15. Uso de un inhibidor de la actividad like-1 de transcetolasa, para fabricar una composición farmacéutica para el tratamiento de trastornos caracterizados por una proliferación anormal de células asociados con la sobreexpresión de productos génicos like-1 de transcetolasa, en el que el inhibidor de la actividad like-1 de transcetolasa son compuestos anti-tiamina.

16. Un procedimiento par identificar y obtener un candidato de fármaco para la terapia de tumores de colon, pulmón, páncreas o estómago, que comprende las etapas de

a) poner en contacto un polipéptido TKT-L1 como el usado en el procedimiento de la presente invención o una célula que exprese dicho polipéptido en presencia de componentes capaces de proporcionar una señal detectable en respuesta a la actividad de transcetolasa, para la regulación alterada de la proliferación celular, y

b) detectar la presencia o ausencia de una señal o aumento de la señal generada a partir de la actividad de transcetolasa o la regulación alterada de la proliferación celular, en que la ausencia o disminución de la señal es indicativa de un fármaco putativo.

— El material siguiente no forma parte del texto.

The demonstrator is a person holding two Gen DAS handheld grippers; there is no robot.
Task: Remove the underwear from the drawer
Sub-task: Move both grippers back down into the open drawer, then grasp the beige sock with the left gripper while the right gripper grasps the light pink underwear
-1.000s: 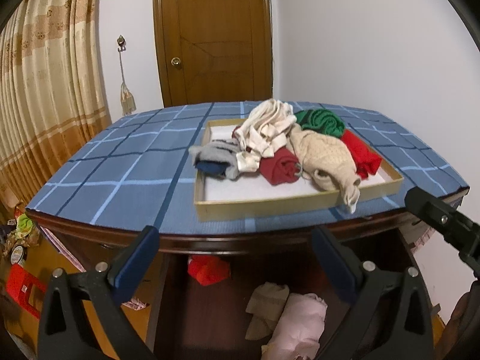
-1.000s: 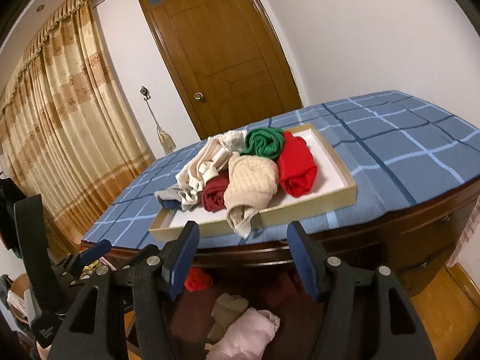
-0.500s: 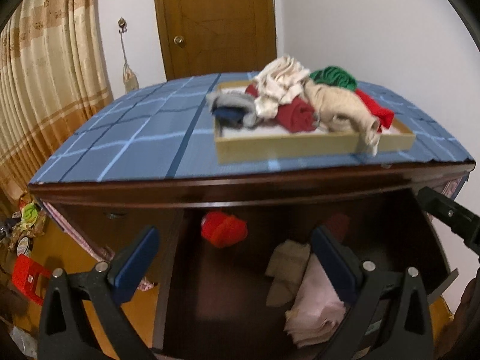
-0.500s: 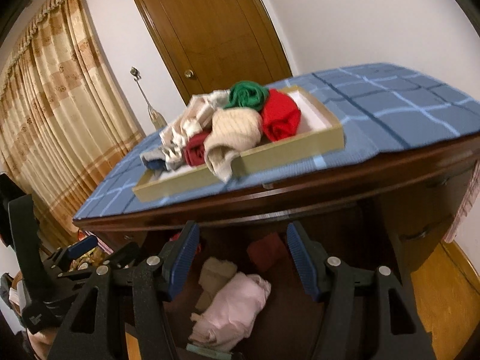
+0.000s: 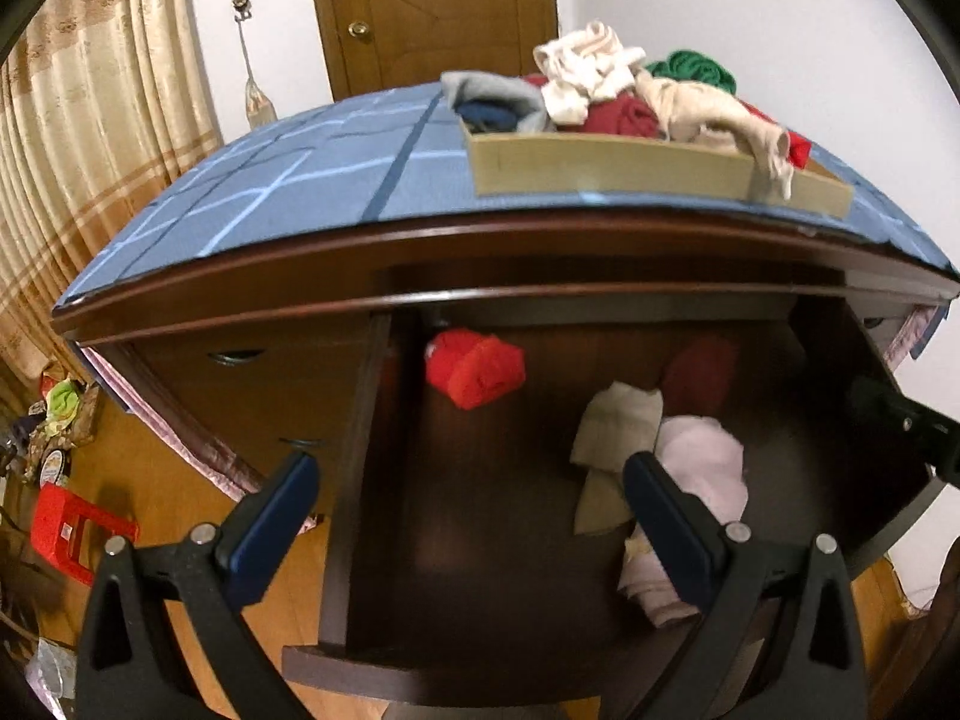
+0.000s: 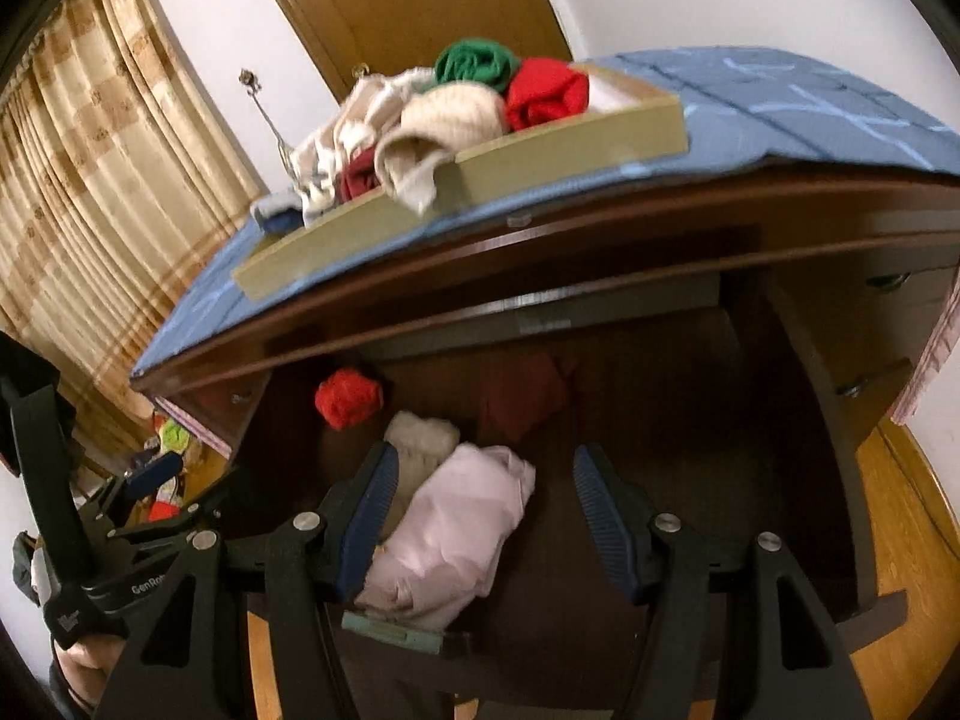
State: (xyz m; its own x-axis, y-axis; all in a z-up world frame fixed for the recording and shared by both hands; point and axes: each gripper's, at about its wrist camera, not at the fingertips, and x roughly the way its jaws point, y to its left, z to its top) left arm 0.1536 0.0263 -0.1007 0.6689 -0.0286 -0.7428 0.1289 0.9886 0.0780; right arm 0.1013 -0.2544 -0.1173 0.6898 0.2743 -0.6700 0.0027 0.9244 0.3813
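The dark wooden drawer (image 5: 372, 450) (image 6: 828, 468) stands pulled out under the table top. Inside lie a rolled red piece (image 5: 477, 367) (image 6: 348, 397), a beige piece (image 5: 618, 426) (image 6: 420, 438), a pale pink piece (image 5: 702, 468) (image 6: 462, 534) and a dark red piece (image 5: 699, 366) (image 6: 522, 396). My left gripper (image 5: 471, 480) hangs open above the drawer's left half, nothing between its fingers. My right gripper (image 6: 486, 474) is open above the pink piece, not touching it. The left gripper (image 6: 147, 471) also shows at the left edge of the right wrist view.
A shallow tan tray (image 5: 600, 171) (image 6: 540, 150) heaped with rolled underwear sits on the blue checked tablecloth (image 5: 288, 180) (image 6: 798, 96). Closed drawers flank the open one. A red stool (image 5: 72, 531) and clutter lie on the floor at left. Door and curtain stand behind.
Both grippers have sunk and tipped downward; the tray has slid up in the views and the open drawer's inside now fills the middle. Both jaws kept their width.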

17. Un procedimiento in vitro para la manipulación racional de tumores, que comprende

a) la detección del nivel de sobreexpresión de gen like-1 de transcetolasa en muestras biológicas;

b) la constitución de subgrupos según los niveles de gen like-1 de transcetolasa;

c) la adaptación de una terapia adecuada según los subgrupos que comprende la reducción de la actividad like-1 de transcetolasa en individuos o en células de individuos.

18. Un procedimiento según la reivindicación 17, en el que la reducción de la actividad like-1 de transcetolasa es conseguida mediante la administración de compuestos anti-tiamina, de inhibidores de la actividad enzimática de transcetolasa, de constructos antisentido like-1 de transcetolasa, de ribozimas específicos para tipo 1 de transcetolasa o mediante la administración reducida de tiamina.